**Task statement**: For every line in the material, output its text exactly and exclude any image it holds.

┌──

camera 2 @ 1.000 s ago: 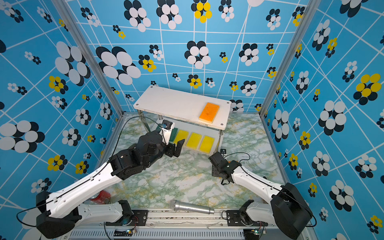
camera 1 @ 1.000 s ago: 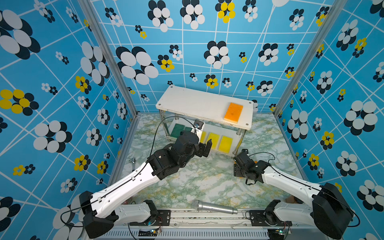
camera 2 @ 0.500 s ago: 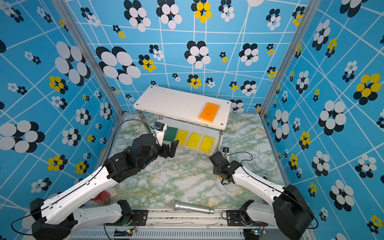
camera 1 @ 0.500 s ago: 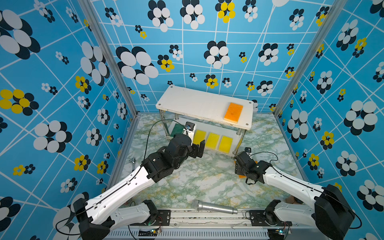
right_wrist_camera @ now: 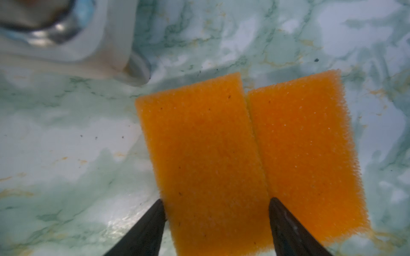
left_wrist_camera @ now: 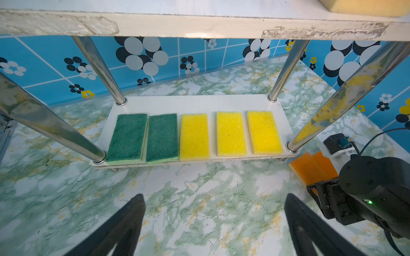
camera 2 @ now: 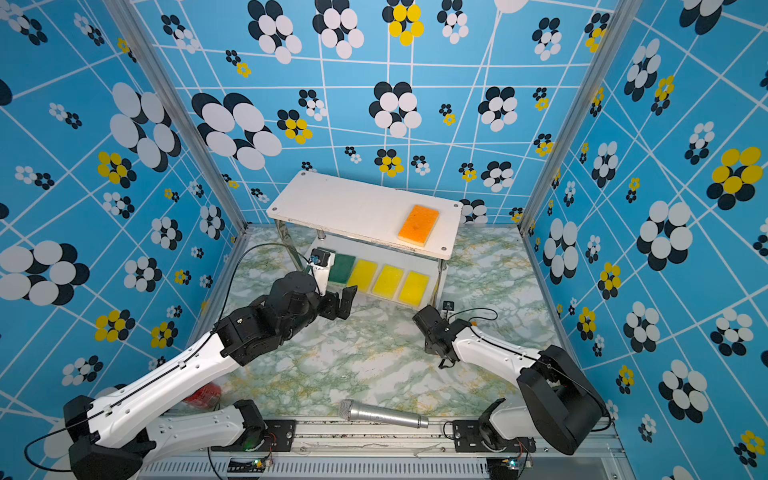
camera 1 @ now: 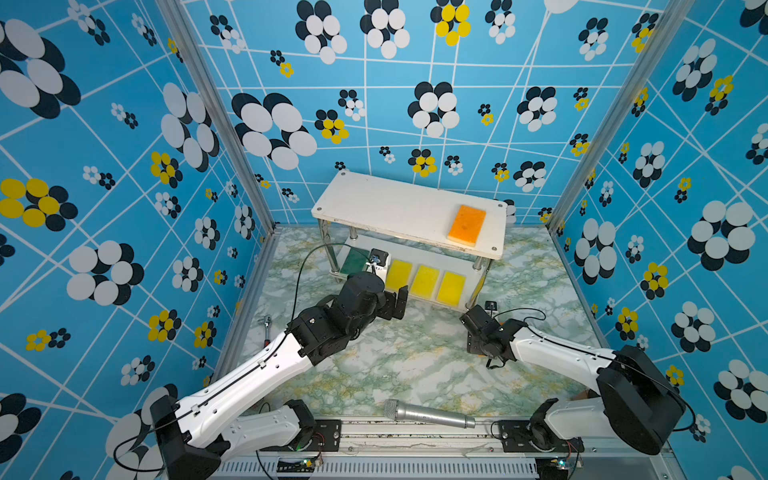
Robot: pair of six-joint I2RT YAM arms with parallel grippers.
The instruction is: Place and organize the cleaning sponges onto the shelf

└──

**Task response**:
camera 2 @ 1.000 s ago: 
camera 1 @ 1.000 s ago: 
camera 2 @ 0.500 s ago: 
camera 1 @ 0.500 s ago: 
right_wrist_camera @ now: 
left_wrist_camera @ now: 
camera 2 @ now: 
camera 1 @ now: 
Robot: pair of six-joint I2RT YAM arms with parallel grippers.
The instruction is: Place and organize the cleaning sponges onto the shelf

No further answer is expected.